▶ [EXERCISE PROMPT] Lines holding the word "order" in the material below: count them and write the number alone.

▶ [GIVEN INFORMATION]
- - -
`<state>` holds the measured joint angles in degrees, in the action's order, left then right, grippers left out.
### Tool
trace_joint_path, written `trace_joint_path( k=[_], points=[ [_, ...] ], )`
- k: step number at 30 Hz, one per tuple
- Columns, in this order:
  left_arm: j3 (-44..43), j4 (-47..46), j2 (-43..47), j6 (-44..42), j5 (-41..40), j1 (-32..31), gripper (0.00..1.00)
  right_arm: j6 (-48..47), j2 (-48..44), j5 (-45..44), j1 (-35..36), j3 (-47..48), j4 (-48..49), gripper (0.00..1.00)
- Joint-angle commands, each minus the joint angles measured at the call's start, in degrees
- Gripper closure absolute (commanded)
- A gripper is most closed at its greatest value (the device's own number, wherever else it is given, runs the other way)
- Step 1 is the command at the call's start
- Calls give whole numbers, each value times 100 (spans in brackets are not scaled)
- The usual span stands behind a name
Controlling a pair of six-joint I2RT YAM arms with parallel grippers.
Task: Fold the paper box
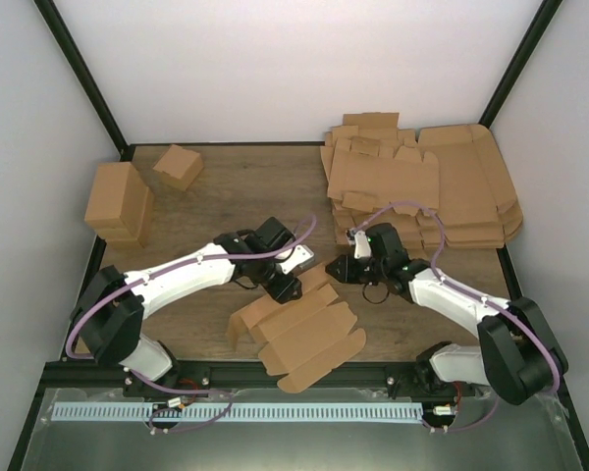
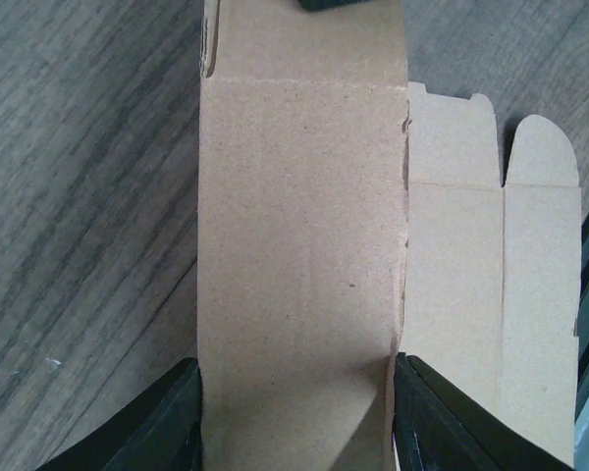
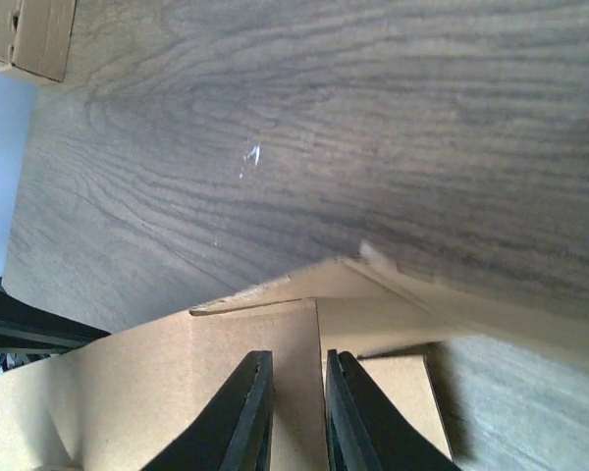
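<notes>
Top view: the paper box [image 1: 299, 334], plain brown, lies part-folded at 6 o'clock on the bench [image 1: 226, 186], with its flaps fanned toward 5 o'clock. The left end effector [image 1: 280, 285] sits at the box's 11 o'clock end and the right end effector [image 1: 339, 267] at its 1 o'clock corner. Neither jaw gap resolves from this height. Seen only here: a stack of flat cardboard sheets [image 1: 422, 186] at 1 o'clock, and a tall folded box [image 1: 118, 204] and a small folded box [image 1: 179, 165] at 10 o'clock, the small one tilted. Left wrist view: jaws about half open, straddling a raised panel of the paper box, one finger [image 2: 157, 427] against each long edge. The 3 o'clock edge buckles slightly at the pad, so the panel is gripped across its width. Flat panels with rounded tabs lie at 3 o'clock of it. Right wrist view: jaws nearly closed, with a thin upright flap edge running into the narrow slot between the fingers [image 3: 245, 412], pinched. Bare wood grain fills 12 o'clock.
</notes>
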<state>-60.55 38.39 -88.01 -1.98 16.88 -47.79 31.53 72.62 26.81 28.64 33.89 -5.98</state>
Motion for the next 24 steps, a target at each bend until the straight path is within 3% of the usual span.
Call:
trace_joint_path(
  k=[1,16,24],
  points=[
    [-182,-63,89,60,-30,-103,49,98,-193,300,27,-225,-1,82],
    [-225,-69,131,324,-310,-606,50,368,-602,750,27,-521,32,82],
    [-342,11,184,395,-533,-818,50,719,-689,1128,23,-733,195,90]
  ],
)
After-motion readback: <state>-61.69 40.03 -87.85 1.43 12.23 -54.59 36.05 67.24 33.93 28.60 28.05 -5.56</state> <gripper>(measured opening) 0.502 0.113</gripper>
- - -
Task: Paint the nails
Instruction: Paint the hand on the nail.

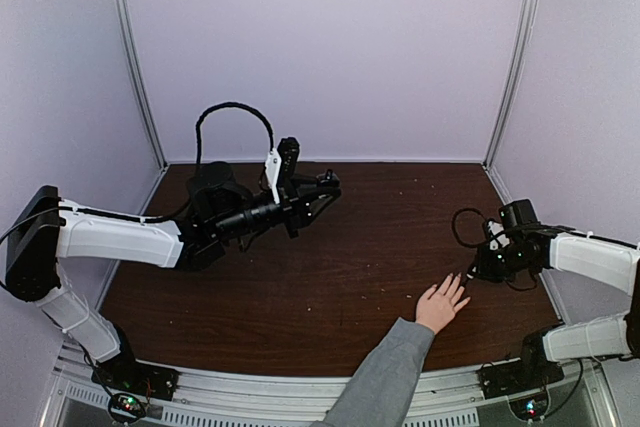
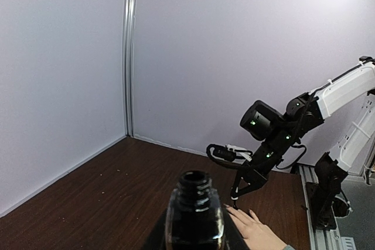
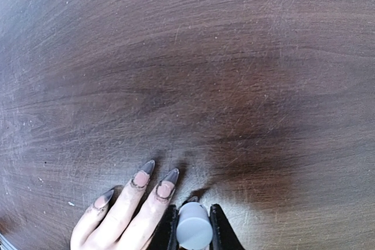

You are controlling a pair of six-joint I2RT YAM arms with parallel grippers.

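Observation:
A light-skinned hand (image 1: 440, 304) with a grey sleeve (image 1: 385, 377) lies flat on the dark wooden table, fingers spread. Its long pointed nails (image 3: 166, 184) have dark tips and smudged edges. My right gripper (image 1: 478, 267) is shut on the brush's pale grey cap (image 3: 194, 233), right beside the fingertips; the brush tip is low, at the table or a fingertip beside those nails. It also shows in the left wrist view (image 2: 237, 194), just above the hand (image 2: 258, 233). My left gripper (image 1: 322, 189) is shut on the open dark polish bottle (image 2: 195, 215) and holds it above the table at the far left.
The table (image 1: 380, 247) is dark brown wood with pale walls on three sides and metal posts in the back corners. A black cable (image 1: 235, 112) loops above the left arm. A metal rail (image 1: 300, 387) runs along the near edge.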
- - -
▶ [OUTPUT BELOW] 2